> About this exercise: Please output exactly the part of the records below that opens with the line containing "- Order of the" and closes with the line containing "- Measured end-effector", both lines included, and nothing else.
=-=-=
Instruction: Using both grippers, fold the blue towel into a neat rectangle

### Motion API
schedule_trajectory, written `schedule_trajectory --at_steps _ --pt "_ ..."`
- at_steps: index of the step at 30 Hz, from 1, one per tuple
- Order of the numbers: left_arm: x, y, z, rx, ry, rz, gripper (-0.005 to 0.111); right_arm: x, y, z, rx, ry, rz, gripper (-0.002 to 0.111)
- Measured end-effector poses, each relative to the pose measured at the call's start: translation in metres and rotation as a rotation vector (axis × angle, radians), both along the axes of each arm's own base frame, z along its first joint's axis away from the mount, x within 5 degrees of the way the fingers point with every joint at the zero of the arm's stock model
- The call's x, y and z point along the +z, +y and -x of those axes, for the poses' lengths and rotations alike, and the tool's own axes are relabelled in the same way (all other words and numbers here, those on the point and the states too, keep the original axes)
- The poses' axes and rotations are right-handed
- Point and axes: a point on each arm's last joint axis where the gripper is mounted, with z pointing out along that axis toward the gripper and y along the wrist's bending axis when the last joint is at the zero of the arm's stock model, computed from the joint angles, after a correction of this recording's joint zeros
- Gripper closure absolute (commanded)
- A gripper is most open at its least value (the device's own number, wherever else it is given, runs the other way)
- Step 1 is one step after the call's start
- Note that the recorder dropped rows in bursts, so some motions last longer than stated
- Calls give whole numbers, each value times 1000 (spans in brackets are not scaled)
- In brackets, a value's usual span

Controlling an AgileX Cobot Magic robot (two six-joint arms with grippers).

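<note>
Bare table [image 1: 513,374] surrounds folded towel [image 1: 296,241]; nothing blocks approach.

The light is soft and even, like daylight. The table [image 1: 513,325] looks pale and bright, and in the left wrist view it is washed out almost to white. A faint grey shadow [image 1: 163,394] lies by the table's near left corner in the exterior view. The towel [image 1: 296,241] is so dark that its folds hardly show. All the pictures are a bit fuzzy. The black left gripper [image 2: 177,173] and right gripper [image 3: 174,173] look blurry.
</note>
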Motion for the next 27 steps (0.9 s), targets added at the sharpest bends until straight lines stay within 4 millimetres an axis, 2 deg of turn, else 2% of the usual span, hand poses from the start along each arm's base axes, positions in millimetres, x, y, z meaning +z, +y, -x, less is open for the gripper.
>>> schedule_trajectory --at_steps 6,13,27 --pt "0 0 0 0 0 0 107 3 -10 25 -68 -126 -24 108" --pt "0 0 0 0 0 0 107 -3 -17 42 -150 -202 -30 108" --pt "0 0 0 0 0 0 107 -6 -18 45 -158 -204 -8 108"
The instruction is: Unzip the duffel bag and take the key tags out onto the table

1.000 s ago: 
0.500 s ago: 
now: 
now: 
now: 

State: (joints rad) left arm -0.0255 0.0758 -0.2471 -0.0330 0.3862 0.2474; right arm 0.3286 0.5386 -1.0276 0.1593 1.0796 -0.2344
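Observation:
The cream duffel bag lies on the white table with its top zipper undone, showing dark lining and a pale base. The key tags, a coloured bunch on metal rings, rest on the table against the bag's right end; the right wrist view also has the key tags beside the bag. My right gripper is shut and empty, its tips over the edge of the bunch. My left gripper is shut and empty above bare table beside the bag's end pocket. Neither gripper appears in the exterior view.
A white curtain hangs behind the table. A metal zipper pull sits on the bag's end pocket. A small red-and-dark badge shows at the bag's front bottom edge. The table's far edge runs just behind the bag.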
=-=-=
> Solution for this task:
- Order of the numbers: left_arm: x, y, z, rx, ry, rz, gripper (-0.005 to 0.111); right_arm: x, y, z, rx, ry, rz, gripper (-0.002 to 0.111)
- Measured end-effector poses, each relative to the pose measured at the call's start: translation in metres and rotation as a rotation vector (axis × angle, radians), both along the axes of each arm's own base frame, z along its first joint's axis away from the mount, x within 5 degrees of the way the fingers point with every joint at the zero of the arm's stock model

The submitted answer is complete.